### EXERCISE OBJECTIVE
Repeat the records exactly, with one exception: no images.
*** Opening of RAW DATA ***
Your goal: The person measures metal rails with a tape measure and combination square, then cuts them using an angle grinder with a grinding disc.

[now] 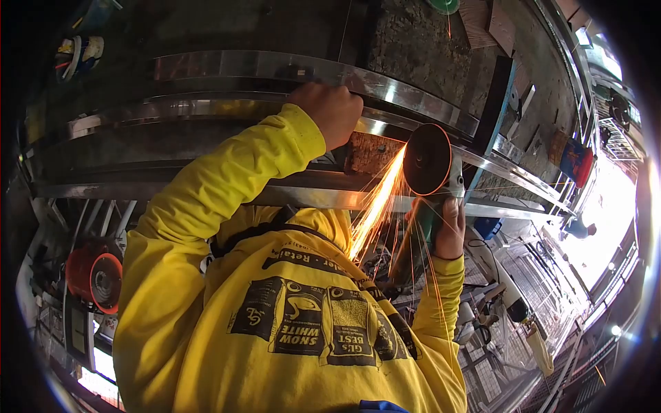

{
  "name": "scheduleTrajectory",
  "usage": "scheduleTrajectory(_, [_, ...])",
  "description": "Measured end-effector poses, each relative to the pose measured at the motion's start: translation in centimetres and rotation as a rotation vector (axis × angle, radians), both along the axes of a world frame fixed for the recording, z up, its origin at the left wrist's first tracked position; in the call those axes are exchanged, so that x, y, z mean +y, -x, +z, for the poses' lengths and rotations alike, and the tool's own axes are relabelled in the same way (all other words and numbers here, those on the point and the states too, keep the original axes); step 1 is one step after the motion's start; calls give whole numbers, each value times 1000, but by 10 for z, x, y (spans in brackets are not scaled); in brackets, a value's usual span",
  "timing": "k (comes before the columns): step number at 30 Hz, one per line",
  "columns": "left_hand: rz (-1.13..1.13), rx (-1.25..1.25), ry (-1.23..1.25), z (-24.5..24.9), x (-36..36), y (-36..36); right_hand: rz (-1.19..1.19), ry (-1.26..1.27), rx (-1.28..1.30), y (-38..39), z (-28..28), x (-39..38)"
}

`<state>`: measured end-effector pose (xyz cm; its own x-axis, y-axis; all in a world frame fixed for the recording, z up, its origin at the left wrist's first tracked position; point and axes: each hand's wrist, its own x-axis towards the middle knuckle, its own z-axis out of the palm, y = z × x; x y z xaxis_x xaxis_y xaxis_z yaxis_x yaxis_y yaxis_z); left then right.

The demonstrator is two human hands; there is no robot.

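Observation:
My right hand is wrapped round the body of an angle grinder. The grinder's dark disc meets a shiny metal bar, and a bright stream of orange sparks sprays from the contact towards my yellow shirt. Left of the disc, my left hand is closed over the same bar, its fingertips hidden. A worn brown block lies beneath the bar between my hands.
More long metal bars run across in front of me. A dark upright beam crosses them at right. An orange round fan-like machine stands at lower left. At far right is a red and blue container; a person is beyond.

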<state>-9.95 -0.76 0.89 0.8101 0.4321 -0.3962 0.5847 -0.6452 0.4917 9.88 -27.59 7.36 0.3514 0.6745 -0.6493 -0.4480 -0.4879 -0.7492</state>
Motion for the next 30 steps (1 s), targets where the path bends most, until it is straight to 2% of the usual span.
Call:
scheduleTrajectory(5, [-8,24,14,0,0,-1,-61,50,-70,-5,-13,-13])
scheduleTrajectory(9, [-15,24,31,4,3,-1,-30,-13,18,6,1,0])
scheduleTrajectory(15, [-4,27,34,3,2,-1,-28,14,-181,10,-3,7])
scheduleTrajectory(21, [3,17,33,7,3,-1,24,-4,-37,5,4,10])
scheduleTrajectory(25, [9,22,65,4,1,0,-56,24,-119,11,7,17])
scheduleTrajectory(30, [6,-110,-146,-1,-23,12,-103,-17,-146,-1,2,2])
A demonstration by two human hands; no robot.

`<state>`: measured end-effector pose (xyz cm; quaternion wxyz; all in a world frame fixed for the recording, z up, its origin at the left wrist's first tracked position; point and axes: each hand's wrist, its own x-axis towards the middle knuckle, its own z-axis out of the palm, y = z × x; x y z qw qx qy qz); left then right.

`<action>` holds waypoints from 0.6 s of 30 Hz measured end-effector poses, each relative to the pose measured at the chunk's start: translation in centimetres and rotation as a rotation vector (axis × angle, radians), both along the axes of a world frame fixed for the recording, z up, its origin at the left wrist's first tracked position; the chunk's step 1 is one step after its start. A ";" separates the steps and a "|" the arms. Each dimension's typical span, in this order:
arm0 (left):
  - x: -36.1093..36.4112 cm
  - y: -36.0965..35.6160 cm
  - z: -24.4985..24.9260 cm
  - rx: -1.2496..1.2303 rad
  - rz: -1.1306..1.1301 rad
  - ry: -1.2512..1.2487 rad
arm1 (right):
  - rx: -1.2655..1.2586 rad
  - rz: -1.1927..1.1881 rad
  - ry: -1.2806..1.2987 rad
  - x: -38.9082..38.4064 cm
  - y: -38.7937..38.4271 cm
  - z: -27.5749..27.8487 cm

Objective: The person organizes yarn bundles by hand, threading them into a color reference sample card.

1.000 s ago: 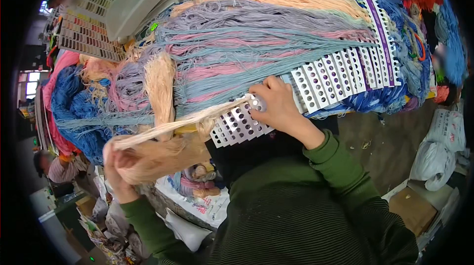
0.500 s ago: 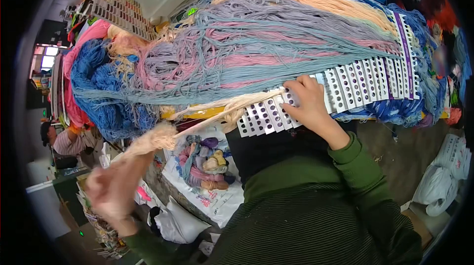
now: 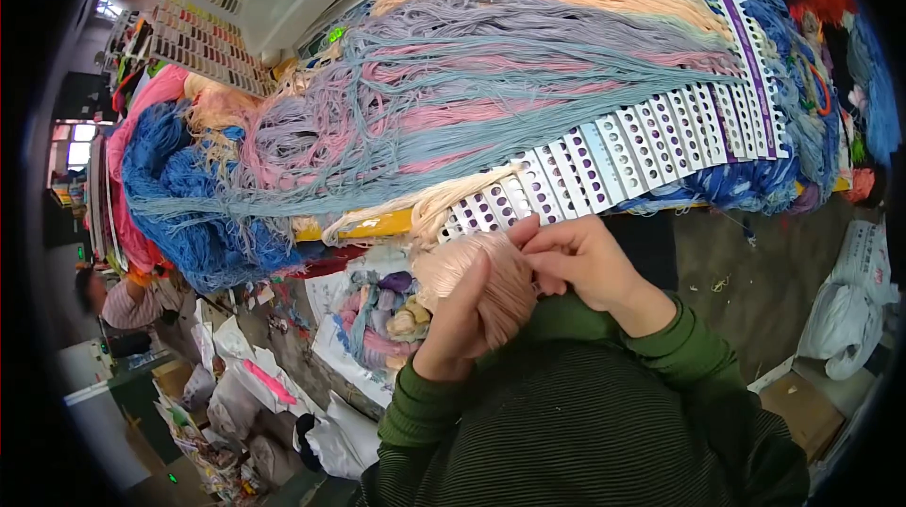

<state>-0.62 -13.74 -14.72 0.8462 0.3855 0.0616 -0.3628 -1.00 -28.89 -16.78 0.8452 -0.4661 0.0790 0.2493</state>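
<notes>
Blue yarn (image 3: 179,200): heaped, far left. Cream strands (image 3: 444,192): loose, reaching the punched cards. Left hand (image 3: 451,328): wrapped around thread bundle (image 3: 500,276), peach, before the cards' near edge; a slack grip could let it unravel and tangle. Right hand (image 3: 590,266): fingertips at bundle's right side; pinch on thread, cannot tell. Punched cards (image 3: 613,167): overlapping row.

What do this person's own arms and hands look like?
The left hand and right hand wear no gloves. Green sleeves end in close cuffs; toward the right shoulder, dark, finely striped fabric takes over. No cables or markings show.
</notes>
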 end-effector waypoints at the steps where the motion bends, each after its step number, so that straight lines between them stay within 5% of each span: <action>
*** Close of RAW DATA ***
### ANSWER FOR THE TASK
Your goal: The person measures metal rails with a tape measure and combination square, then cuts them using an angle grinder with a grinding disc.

[now] 

{
  "name": "scheduleTrajectory",
  "usage": "scheduleTrajectory(_, [_, ...])",
  "description": "Measured end-effector poses, each relative to the pose measured at the motion's start: translation in centimetres and rotation as a rotation vector (axis × angle, radians), both along the axes of a world frame fixed for the recording, z up, its origin at the left wrist's first tracked position; in the call those axes are exchanged, so that x, y, z mean +y, -x, +z, for the poses' lengths and rotations alike, and the tool's own axes are relabelled in the same way (all other words and numbers here, those on the point and the states too, keep the original axes); step 1 is one step after the motion's start; calls give whole numbers, each value times 1000, but by 10 for z, x, y (spans in brackets are not scaled); in brackets, a value's usual span",
  "timing": "k (comes before the columns): step number at 30 Hz, one per line",
  "columns": "left_hand: rz (-1.13..1.13), rx (-1.25..1.25), ry (-1.23..1.25), z (-24.5..24.9), x (-36..36), y (-36..36); right_hand: rz (-1.19..1.19), ry (-1.26..1.27), rx (-1.28..1.30), y (-38..39), z (-28..28), x (-39..38)"
}

`<state>`: measured end-effector pose (xyz cm; its own x-axis, y-axis; all in a world frame fixed for the recording, z up, its origin at the left wrist's first tracked position; point and axes: each hand's wrist, its own x-axis towards the middle knuckle, its own z-axis out of the palm, y = z × x; x y z xaxis_x xaxis_y xaxis_z yaxis_x yaxis_y yaxis_z); left then right.

The demonstrator is two human hands; there is no robot.

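Observation:
My right hand is wrapped round the body of an angle grinder. The grinder's dark disc meets a shiny metal bar, and a bright stream of orange sparks sprays from the contact towards my yellow shirt. Left of the disc, my left hand is closed over the same bar, its fingertips hidden. A worn brown block lies beneath the bar between my hands.
More long metal bars run across in front of me. A dark upright beam crosses them at right. An orange round fan-like machine stands at lower left. At far right is a red and blue container; a person is beyond.
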
<state>-9.95 -0.76 0.89 0.8101 0.4321 -0.3962 0.5847 -0.6452 0.4917 9.88 -27.59 7.36 0.3514 0.6745 -0.6493 -0.4480 -0.4879 -0.7492</state>
Motion for the next 30 steps (1 s), targets where the path bends most, until it is straight to 2% of the usual span.
Call:
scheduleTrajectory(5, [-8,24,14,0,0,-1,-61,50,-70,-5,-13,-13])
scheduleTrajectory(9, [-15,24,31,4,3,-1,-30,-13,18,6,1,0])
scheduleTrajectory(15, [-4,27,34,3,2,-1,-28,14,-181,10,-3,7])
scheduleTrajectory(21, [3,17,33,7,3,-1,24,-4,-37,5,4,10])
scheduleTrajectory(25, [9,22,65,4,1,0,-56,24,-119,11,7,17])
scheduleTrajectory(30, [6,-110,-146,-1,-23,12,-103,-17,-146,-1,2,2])
A demonstration by two human hands; no robot.

`<state>`: measured end-effector pose (xyz cm; quaternion wxyz; all in a world frame fixed for the recording, z up, its origin at the left wrist's first tracked position; point and axes: each hand's wrist, its own x-axis towards the middle knuckle, its own z-axis out of the palm, y = z × x; x y z qw qx qy qz); left then right.

`<action>` holds waypoints from 0.6 s of 30 Hz measured end-effector poses, each relative to the pose measured at the chunk's start: translation in centimetres and rotation as a rotation vector (axis × angle, radians), both along the axes of a world frame fixed for the recording, z up, its origin at the left wrist's first tracked position; the chunk's step 1 is one step after its start. A ";" separates the steps and a "|" the arms. Each dimension's typical span, in this order:
arm0 (left):
  - x: -36.1093..36.4112 cm
  - y: -36.0965..35.6160 cm
  - z: -24.4985..24.9260 cm
  - rx: -1.2496..1.2303 rad
  - rz: -1.1306..1.1301 rad
  - ry: -1.2512..1.2487 rad
arm1 (right):
  - rx: -1.2655..1.2586 rad
  - rz: -1.1927..1.1881 rad
  - ry: -1.2806..1.2987 rad
  - x: -38.9082..38.4064 cm
  - y: -38.7937..38.4271 cm
  - z: -27.5749..27.8487 cm

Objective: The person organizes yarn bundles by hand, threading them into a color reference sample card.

1.000 s ago: 
0.500 s ago: 
now: 

<state>-0.62 -13.74 -14.72 0.8462 0.3855 0.0616 -0.3628 -1.00 -28.89 -16.78 0.8452 -0.4661 0.0790 0.2493</state>
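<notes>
Blue yarn (image 3: 179,200): heaped, far left. Cream strands (image 3: 444,192): loose, reaching the punched cards. Left hand (image 3: 451,328): wrapped around thread bundle (image 3: 500,276), peach, before the cards' near edge; a slack grip could let it unravel and tangle. Right hand (image 3: 590,266): fingertips at bundle's right side; pinch on thread, cannot tell. Punched cards (image 3: 613,167): overlapping row.

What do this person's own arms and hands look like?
The left hand and right hand wear no gloves. Green sleeves end in close cuffs; toward the right shoulder, dark, finely striped fabric takes over. No cables or markings show.
</notes>
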 end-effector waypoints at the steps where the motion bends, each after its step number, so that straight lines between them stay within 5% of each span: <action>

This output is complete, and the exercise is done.